● EXERCISE AIM
Each line below must be set down exactly as it stands.

● DATA PROVIDED
★ ★ ★ ★ ★
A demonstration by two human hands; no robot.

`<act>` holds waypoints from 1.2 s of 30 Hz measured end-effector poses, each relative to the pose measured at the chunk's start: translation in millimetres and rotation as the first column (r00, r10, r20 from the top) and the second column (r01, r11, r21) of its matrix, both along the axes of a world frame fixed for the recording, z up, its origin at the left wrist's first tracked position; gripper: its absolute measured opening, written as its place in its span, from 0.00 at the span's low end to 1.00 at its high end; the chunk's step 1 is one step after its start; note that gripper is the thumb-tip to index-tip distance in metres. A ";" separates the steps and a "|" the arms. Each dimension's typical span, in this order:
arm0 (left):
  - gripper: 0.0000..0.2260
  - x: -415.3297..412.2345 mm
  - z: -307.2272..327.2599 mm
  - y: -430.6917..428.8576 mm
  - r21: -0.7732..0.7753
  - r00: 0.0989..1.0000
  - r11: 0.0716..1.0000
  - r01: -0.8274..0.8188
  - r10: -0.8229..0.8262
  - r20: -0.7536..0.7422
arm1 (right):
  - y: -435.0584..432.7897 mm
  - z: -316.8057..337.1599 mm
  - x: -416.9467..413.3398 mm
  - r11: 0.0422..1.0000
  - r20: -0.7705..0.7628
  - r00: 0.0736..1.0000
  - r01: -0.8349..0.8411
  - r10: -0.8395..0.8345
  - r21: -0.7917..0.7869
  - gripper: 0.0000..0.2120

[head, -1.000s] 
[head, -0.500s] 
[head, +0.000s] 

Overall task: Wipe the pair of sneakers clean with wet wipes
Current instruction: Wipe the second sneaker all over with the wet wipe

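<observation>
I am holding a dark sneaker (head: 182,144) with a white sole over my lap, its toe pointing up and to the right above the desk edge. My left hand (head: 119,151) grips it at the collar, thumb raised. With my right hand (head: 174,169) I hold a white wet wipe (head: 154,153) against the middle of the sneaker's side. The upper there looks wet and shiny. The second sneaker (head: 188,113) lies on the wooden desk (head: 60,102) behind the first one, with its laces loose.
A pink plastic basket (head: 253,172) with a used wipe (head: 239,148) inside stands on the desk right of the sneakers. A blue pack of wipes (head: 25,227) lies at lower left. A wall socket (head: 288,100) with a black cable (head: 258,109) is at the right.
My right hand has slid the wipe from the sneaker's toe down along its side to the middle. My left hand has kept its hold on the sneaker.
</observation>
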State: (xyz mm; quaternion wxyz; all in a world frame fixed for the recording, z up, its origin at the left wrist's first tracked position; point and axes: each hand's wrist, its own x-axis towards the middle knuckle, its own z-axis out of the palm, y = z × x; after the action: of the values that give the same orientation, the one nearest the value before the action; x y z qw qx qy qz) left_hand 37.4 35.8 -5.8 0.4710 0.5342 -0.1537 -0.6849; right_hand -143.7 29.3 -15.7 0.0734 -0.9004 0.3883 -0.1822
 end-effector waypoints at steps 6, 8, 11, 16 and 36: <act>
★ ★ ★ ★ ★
● FINAL ANSWER
A demonstration by two human hands; no robot.

`<act>` holds waypoints from 1.2 s of 30 Hz measured end-effector poses, each relative to the pose measured at the chunk's start: translation in millimetres and rotation as the first column (r00, r10, r20 from the top) and the second column (r01, r11, r21) of its matrix, both along the axes of a world frame fixed for the recording, z up, its origin at the left wrist's first tracked position; gripper: its absolute measured opening, written as its place in its span, from 0.00 at the span's low end to 1.00 at its high end; the chunk's step 1 is one step after its start; note that gripper is the thumb-tip to index-tip distance in metres. A ";" separates the steps and a "|" the arms. Each dimension's typical span, in this order:
arm0 (left):
  - gripper: 0.0000..0.2260
  - x: -415.3297..412.2345 mm
  - z: -307.2272..327.2599 mm
  - y: -430.6917..428.8576 mm
  - r21: -0.7732..0.7753
  - r00: 0.0989..1.0000
  - r11: 0.0716..1.0000
  - r01: -0.8274..0.8188
  - r10: -0.8229..0.8262
  - r20: -0.7536..0.7422
arm1 (right):
  - y: -435.0584..432.7897 mm
  - z: -316.8057..337.1599 mm
  - x: -416.9467..413.3398 mm
  - r11: 0.0422..1.0000
  - r20: -0.7705..0.7628
  - r00: 0.0736..1.0000
  - r01: -0.8349..0.8411
  - r10: -0.8395..0.8345
  - r21: -0.7917..0.7869
  - gripper: 0.0000..0.2120

[head, -1.000s] 
[head, -0.500s] 
[head, +0.000s] 

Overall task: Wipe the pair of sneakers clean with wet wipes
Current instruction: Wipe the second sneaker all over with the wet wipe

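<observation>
I am holding a dark sneaker (head: 182,144) with a white sole over my lap, its toe pointing up and to the right above the desk edge. My left hand (head: 119,151) grips it at the collar, thumb raised. With my right hand (head: 174,169) I hold a white wet wipe (head: 154,153) against the middle of the sneaker's side. The upper there looks wet and shiny. The second sneaker (head: 188,113) lies on the wooden desk (head: 60,102) behind the first one, with its laces loose.
A pink plastic basket (head: 253,172) with a used wipe (head: 239,148) inside stands on the desk right of the sneakers. A blue pack of wipes (head: 25,227) lies at lower left. A wall socket (head: 288,100) with a black cable (head: 258,109) is at the right.
My right hand has slid the wipe from the sneaker's toe down along its side to the middle. My left hand has kept its hold on the sneaker.
</observation>
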State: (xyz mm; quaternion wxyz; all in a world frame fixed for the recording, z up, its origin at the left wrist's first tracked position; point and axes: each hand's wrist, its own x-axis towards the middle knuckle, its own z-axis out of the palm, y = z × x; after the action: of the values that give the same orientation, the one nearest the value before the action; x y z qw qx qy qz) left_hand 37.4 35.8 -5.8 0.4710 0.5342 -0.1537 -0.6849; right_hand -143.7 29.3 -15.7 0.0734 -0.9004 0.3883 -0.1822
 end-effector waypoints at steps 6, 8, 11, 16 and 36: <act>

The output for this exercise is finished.